WORK TO BE COMPLETED
Using the records that follow, reproduce exactly the lines starting at the line containing "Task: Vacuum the" and ending at the line containing "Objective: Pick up". Include both end lines and no pictures.

======== DATASET EXCERPTS ========

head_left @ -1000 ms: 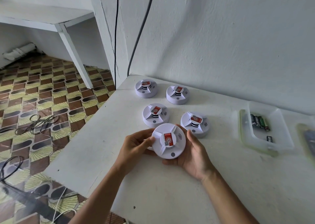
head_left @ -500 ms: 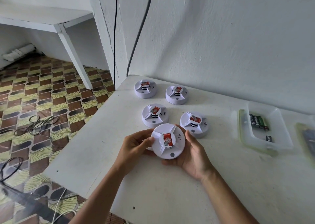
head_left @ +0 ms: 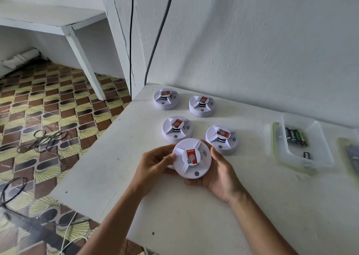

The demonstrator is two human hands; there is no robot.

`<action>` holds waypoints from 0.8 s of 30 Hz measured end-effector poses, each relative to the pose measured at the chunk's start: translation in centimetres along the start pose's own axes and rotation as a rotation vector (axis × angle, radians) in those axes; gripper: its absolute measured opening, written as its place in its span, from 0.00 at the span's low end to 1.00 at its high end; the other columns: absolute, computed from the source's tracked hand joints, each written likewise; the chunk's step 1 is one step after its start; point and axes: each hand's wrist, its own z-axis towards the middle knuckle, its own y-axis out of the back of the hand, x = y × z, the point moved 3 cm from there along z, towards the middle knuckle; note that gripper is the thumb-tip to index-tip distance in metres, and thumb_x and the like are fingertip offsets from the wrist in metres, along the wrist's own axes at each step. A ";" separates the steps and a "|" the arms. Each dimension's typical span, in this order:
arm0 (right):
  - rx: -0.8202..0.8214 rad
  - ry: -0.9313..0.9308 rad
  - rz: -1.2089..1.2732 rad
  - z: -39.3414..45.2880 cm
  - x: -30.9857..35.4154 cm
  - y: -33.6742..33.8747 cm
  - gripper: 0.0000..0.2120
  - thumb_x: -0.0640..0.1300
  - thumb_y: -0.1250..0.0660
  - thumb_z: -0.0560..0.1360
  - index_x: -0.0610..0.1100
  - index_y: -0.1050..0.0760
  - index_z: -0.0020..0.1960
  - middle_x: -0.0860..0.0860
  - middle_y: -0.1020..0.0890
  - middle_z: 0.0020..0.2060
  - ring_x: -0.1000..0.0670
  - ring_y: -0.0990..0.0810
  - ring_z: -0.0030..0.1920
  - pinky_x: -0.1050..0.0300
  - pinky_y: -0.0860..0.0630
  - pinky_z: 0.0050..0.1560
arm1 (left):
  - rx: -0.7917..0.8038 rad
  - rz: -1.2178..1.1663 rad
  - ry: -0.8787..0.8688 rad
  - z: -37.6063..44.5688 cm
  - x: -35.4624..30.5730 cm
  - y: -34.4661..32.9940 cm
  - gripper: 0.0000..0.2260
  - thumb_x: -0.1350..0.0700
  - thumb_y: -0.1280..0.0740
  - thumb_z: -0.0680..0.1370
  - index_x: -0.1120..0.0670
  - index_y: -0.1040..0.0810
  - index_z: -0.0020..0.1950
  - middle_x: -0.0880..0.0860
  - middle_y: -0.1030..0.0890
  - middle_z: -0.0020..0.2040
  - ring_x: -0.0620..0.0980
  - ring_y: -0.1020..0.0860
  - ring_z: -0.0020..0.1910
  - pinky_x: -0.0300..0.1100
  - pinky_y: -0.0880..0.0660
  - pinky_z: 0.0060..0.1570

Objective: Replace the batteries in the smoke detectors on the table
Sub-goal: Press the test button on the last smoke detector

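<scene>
White plastic smoke detector, round, held face-up between both hands just above the table, at the near end of the group.

Step in hand (judged): opening the unit to reach its battery bay. No battery is visible on this detector.
- Left hand: grips the left rim, thumb laid on the top face, fingers curled round the far edge.
- Right hand: cradles the right and under side; palm up, fingers curled beneath the base, thumb lying along the right rim.
- Advice: keep the right hand fixed as the anchor under the base and let the left hand twist the upper shell against it. Grip the rim, not the raised centre cap, which looks the weaker part. Keep the unit low over the table so that a freed half does not drop far. Whether the shell twists or snaps apart cannot be told.

Appearance of the held detector: smooth domed disc; three raised ribs running from the rim to a central cap; red-and-white label with a small code square on the cap; a sound-wave mark to the right of the cap; one small grey dot near the front edge.

Relative to the held detector:
- Four matching detectors lie just beyond it, in two rows.
- Clear plastic tray with loose batteries stands well to its right.
</scene>
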 end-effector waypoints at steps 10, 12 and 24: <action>-0.009 -0.016 -0.018 0.0 -0.2 0.2 0.38 0.62 0.25 0.63 0.50 0.31 0.68 0.40 0.22 0.62 0.38 0.19 0.54 0.44 0.20 0.40 | -0.001 -0.004 -0.006 -0.1 -0.1 0.0 0.13 0.57 0.34 0.77 0.55 0.18 0.59 0.56 0.15 0.54 0.55 0.17 0.51 0.54 0.19 0.47; -0.013 -0.006 -0.011 0.0 -0.1 0.2 0.36 0.62 0.24 0.62 0.51 0.28 0.65 0.41 0.21 0.60 0.39 0.18 0.53 0.44 0.20 0.39 | -0.001 -0.002 -0.005 -0.1 -0.1 -0.1 0.12 0.57 0.33 0.77 0.54 0.18 0.59 0.56 0.15 0.54 0.55 0.17 0.51 0.55 0.19 0.47; -0.018 -0.015 -0.039 -0.1 -0.1 0.2 0.39 0.62 0.26 0.65 0.49 0.33 0.70 0.38 0.25 0.66 0.37 0.22 0.57 0.44 0.20 0.41 | -0.002 0.001 0.002 -0.2 -0.4 -0.1 0.12 0.56 0.33 0.77 0.55 0.18 0.59 0.56 0.15 0.53 0.55 0.17 0.51 0.53 0.19 0.46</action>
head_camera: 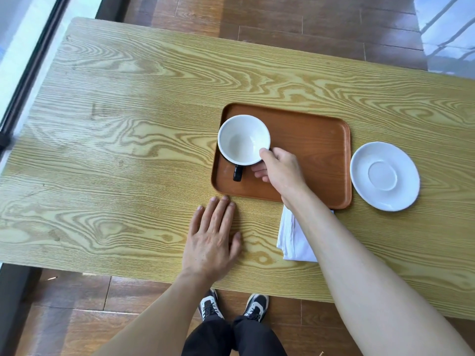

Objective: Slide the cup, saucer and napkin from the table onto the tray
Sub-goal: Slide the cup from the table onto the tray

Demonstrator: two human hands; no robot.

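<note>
Your right hand (280, 170) pinches the cup (243, 140) by its rim at the tray (308, 140)'s left end; seat it flat, though whether it's fully down is unclear. Your left hand (213, 237) lies spread on the surface (115, 150).

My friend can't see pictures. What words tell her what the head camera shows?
A person's right hand holds a white cup over the left end of a brown tray on a wooden table. The left hand lies flat nearby; a white saucer and napkin wait off the tray.
</note>
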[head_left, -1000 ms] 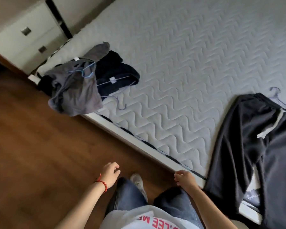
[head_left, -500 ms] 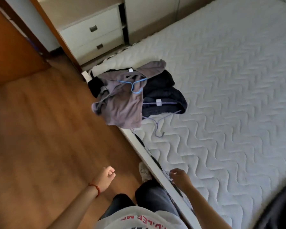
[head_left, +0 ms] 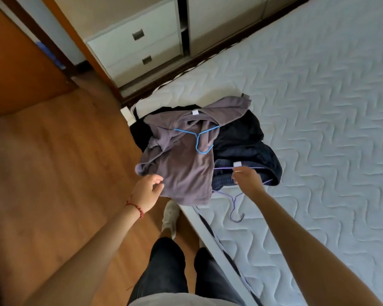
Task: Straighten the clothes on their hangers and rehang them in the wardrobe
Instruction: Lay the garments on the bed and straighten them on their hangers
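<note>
A crumpled grey-purple top (head_left: 181, 171) lies at the mattress corner with a blue hanger (head_left: 200, 140) on it, and its hem hangs over the bed's edge. Beside it, to the right, sits a dark navy garment (head_left: 250, 144) on a purple hanger (head_left: 235, 205), whose hook rests on the mattress. My left hand (head_left: 148, 192) hovers at the grey top's lower left edge with fingers loosely curled and holding nothing. My right hand (head_left: 248, 182) reaches over the navy garment's waistband, its fingertips by a small white tag (head_left: 237, 164).
The white quilted mattress (head_left: 318, 102) fills the right side. A white drawer unit (head_left: 137, 47) stands beyond the bed's corner, and a brown door (head_left: 16, 67) is at the left. Wooden floor (head_left: 49, 173) lies under my legs and shoe (head_left: 169, 216).
I have stepped closer to the pile. Both hands have risen from near my waist and reached forward, the left to the grey top, the right to the navy garment.
</note>
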Available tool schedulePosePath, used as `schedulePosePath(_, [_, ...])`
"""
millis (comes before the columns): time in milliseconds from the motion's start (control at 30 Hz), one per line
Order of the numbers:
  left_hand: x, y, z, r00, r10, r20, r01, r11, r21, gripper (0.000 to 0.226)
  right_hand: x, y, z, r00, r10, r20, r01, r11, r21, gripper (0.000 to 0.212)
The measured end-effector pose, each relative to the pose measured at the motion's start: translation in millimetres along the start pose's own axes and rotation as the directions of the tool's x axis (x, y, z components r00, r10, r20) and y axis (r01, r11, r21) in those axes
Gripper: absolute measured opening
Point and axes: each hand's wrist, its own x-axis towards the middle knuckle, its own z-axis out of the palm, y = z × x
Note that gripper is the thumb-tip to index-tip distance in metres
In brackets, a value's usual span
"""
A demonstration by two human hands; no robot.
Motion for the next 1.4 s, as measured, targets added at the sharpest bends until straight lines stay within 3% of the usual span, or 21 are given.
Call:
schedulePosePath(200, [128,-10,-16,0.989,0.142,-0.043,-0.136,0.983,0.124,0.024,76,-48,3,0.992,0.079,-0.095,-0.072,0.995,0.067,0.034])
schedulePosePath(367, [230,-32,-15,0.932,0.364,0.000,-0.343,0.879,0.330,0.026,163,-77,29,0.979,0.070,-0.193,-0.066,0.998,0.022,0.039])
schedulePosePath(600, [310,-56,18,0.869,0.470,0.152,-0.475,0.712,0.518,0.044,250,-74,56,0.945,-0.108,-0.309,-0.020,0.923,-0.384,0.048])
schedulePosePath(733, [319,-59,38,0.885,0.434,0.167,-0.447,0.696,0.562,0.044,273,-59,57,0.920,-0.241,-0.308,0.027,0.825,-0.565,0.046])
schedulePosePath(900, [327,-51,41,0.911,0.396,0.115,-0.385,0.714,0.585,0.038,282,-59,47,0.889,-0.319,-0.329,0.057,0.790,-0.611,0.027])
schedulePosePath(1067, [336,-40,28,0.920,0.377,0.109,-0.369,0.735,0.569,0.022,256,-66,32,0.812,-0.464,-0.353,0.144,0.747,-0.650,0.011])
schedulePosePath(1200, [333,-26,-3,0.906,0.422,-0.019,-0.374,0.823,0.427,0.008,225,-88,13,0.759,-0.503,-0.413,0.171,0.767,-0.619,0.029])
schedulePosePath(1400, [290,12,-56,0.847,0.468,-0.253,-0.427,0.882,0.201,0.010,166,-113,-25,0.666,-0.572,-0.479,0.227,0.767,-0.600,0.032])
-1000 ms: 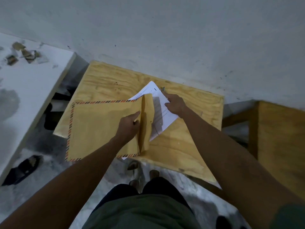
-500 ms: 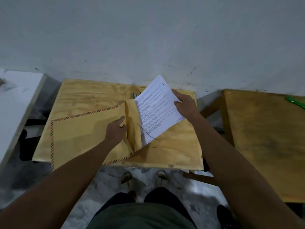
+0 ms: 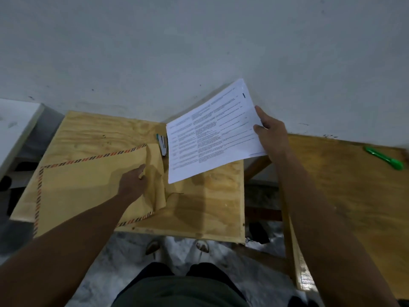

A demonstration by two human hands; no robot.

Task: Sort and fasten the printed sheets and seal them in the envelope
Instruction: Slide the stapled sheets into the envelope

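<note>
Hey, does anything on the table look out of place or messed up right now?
The brown envelope overhangs the plywood table's left and near edges. Its flap end is rumpled under the left hand.

Both bare forearms enter from the bottom corners of the frame and converge toward its centre. The left hand [image 3: 132, 182], left of centre, has its fingers curled, pinching the edge of the envelope [image 3: 88, 182] at its open end. The right hand [image 3: 271, 135], in the upper right of centre, is raised with its arm extended; its thumb lies on top of the printed sheets [image 3: 212, 131] and its fingers curl beneath, gripping their right edge.
</note>
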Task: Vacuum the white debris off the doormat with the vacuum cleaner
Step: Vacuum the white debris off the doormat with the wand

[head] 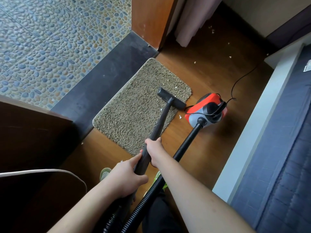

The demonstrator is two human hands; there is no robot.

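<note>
Wooden floor (210, 148): both hands' fingers (152, 142) wrap the wand (159, 121), nozzle (171, 100) on doormat (134, 106).

The doormat (139, 106) lies at the centre of the frame on the wooden floor (210, 140), its upper-left edge along the threshold strip (104, 78), with the pebble tiles (50, 39) beyond in the upper left. My vacuum's nozzle (171, 100) sits on the mat's right end. The wand (159, 125) runs down from it to my right hand (154, 152), and my left hand (124, 179) is lower on it. The vacuum body (207, 110) stands right of the mat, its hose (185, 147) trailing to the bottom centre. A bed (277, 148) fills the right edge.
</note>
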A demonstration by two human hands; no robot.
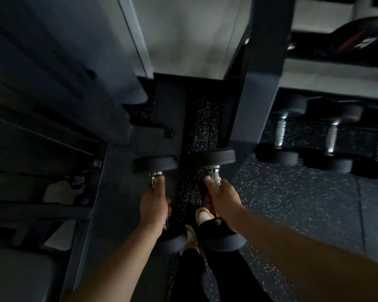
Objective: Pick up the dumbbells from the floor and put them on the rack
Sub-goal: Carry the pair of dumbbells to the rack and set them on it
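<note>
My left hand (153,202) grips the chrome handle of a black round-headed dumbbell (155,165), held off the speckled floor. A second black dumbbell (216,156) hangs in my right hand (223,198), which is closed around its handle. Both dumbbells point away from me, their near heads low by my legs. The dark dumbbell rack (262,68) rises just right of the right dumbbell, with its lower shelf holding several black dumbbells (278,152) at the right.
My feet in orange and white shoes (203,215) stand on the speckled rubber floor (292,203). A dark padded bench or machine frame (59,94) fills the left side. A large black dumbbell with red marking (358,38) sits on the upper shelf at top right.
</note>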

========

WRITTEN RESPONSE
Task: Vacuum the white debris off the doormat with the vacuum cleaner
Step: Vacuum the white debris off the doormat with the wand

[head] 

The demonstrator is two human hands; there is no robot.

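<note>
Wooden floor (210, 148): both hands' fingers (152, 142) wrap the wand (159, 121), nozzle (171, 100) on doormat (134, 106).

The doormat (139, 106) lies at the centre of the frame on the wooden floor (210, 140), its upper-left edge along the threshold strip (104, 78), with the pebble tiles (50, 39) beyond in the upper left. My vacuum's nozzle (171, 100) sits on the mat's right end. The wand (159, 125) runs down from it to my right hand (154, 152), and my left hand (124, 179) is lower on it. The vacuum body (207, 110) stands right of the mat, its hose (185, 147) trailing to the bottom centre. A bed (277, 148) fills the right edge.
</note>
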A demonstration by two human hands; no robot.
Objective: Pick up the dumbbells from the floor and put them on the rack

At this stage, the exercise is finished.